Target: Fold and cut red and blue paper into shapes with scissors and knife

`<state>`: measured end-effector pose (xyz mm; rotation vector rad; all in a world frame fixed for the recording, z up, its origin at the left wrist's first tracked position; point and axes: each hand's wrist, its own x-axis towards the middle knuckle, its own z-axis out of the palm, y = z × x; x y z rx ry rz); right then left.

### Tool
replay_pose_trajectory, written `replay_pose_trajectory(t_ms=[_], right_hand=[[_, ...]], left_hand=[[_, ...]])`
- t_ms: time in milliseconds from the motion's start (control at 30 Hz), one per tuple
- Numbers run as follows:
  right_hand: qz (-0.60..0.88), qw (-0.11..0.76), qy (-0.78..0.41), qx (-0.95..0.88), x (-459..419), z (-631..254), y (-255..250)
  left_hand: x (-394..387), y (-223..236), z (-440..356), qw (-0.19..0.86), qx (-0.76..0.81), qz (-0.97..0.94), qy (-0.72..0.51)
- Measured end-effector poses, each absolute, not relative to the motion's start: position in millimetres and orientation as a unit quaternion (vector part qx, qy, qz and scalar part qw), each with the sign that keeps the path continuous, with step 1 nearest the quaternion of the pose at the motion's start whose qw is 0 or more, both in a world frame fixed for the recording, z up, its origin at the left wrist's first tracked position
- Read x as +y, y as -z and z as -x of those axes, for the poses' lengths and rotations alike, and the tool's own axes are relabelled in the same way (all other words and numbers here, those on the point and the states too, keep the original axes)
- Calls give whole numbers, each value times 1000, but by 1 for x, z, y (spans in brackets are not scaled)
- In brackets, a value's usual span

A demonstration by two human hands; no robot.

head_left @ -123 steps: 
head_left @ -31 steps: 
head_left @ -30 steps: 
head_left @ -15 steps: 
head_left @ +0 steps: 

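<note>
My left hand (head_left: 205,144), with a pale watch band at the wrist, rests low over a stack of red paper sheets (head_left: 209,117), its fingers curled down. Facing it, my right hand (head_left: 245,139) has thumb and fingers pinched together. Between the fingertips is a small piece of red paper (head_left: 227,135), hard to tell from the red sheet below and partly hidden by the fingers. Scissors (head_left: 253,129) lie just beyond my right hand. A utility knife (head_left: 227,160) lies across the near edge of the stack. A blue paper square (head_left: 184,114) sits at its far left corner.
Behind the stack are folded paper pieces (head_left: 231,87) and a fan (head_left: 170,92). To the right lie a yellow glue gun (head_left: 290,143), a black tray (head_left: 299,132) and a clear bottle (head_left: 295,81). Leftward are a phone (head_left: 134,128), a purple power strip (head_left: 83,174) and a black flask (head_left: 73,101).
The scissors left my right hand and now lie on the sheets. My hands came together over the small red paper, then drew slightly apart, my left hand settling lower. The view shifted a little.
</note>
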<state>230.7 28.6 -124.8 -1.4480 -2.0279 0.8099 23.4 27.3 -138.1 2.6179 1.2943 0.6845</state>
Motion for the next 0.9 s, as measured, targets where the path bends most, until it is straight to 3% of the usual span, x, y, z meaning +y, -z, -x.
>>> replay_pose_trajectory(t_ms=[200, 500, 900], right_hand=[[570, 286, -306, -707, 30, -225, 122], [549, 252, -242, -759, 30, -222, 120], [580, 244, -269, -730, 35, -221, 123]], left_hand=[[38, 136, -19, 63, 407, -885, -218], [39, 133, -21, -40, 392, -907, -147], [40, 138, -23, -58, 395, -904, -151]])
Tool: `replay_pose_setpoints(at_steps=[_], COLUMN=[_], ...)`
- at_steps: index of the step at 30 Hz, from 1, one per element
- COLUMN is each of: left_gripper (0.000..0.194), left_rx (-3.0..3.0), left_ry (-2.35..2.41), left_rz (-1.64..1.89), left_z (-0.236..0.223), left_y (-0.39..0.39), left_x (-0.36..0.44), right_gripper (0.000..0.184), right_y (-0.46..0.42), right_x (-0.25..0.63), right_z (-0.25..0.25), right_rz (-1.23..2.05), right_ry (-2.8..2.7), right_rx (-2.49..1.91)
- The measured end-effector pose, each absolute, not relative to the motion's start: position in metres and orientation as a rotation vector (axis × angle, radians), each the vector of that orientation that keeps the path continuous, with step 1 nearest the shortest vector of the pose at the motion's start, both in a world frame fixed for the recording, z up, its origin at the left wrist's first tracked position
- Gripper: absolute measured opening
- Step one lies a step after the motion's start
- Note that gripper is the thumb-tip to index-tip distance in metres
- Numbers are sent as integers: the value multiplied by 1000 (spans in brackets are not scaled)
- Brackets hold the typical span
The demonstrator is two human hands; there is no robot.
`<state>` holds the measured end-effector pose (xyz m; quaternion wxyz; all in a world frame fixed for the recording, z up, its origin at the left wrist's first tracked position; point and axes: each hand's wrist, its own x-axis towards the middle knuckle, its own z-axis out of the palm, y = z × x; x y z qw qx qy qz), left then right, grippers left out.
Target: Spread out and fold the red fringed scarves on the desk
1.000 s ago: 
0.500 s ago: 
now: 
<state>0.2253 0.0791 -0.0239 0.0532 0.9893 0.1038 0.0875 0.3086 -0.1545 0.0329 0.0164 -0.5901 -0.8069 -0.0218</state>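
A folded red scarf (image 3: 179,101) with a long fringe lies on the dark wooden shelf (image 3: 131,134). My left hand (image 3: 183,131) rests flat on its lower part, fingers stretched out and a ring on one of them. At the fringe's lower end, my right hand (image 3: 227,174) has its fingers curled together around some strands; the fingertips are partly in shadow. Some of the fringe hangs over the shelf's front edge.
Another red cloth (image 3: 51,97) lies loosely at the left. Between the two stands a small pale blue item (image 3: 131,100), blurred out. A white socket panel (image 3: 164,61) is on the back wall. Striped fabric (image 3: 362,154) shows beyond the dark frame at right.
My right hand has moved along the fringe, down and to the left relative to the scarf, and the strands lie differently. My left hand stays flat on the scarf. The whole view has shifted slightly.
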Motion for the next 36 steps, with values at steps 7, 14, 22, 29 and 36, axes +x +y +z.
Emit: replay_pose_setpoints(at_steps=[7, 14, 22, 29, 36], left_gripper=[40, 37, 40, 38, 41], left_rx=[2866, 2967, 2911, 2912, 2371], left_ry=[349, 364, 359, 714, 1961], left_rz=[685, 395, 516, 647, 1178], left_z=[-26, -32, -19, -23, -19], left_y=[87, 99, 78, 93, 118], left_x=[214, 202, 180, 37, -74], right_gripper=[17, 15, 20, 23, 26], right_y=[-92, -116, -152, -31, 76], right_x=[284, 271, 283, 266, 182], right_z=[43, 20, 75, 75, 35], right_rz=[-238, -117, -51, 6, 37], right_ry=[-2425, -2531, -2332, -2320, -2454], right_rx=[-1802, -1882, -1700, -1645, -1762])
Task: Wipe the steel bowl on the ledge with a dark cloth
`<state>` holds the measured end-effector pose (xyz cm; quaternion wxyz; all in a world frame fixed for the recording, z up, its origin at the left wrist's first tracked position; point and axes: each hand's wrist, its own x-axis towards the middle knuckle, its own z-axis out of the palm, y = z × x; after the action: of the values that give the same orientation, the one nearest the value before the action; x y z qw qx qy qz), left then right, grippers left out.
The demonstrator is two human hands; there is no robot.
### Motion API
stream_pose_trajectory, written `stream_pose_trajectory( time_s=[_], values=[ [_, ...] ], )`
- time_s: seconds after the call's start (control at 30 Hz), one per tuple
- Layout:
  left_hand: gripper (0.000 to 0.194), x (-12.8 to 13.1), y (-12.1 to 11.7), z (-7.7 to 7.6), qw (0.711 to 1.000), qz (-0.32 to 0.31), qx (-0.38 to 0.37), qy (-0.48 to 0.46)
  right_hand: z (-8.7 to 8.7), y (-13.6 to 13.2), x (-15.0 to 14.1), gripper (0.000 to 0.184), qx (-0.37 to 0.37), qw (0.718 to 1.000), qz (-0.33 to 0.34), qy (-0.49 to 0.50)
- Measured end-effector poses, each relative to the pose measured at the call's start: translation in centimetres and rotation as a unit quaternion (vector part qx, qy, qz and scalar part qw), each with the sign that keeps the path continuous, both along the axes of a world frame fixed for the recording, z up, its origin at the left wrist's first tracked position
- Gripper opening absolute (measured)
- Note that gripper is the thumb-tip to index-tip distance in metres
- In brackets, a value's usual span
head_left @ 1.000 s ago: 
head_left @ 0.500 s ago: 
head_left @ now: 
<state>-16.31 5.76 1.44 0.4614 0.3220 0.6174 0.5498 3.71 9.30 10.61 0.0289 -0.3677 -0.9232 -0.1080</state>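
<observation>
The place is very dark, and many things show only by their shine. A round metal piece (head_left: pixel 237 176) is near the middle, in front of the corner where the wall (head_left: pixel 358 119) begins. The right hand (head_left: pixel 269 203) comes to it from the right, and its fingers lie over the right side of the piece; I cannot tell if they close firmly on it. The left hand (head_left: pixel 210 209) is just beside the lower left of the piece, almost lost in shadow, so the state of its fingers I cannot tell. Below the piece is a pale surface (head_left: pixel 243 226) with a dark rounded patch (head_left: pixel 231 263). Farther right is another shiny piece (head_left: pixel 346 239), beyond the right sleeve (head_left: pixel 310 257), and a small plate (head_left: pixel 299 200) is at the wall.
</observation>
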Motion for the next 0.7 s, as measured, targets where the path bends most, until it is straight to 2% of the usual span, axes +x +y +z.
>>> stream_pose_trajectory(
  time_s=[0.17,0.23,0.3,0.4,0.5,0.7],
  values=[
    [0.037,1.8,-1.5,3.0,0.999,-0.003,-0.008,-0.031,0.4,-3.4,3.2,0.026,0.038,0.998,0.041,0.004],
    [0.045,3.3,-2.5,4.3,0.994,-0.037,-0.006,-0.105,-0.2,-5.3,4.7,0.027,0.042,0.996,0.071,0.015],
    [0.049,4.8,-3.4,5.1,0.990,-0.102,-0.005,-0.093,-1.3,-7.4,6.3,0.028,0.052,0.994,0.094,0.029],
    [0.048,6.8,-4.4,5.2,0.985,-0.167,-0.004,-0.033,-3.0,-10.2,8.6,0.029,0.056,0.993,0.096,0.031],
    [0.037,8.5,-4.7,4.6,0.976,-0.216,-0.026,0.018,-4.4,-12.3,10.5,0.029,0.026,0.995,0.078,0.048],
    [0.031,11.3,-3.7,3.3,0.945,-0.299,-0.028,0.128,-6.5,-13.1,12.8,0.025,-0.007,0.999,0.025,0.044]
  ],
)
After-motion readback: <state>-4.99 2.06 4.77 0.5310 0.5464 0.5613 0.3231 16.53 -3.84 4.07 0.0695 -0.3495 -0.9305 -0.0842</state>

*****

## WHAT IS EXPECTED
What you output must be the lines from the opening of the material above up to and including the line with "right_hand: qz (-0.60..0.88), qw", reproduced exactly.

## REPLY TO THE TASK
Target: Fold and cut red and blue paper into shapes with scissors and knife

`<state>`: measured end-effector pose (xyz mm; rotation vector rad; all in a world frame fixed for the recording, z up, its origin at the left wrist's first tracked position; point and axes: each hand's wrist, its own x-axis towards the middle knuckle, its own z-axis out of the palm, y = z × x; x y z rx ry rz); right then left.

### Tool
replay_pose_trajectory, written `replay_pose_trajectory(t_ms=[_], right_hand=[[_, ...]], left_hand=[[_, ...]])`
- t_ms: time in milliseconds from the motion's start (control at 30 Hz), one per tuple
- Numbers run as follows:
  right_hand: qz (-0.60..0.88), qw (-0.11..0.76), qy (-0.78..0.41), qx (-0.95..0.88), x (-459..419), z (-631..254), y (-255..250)

Work on this exercise is finished.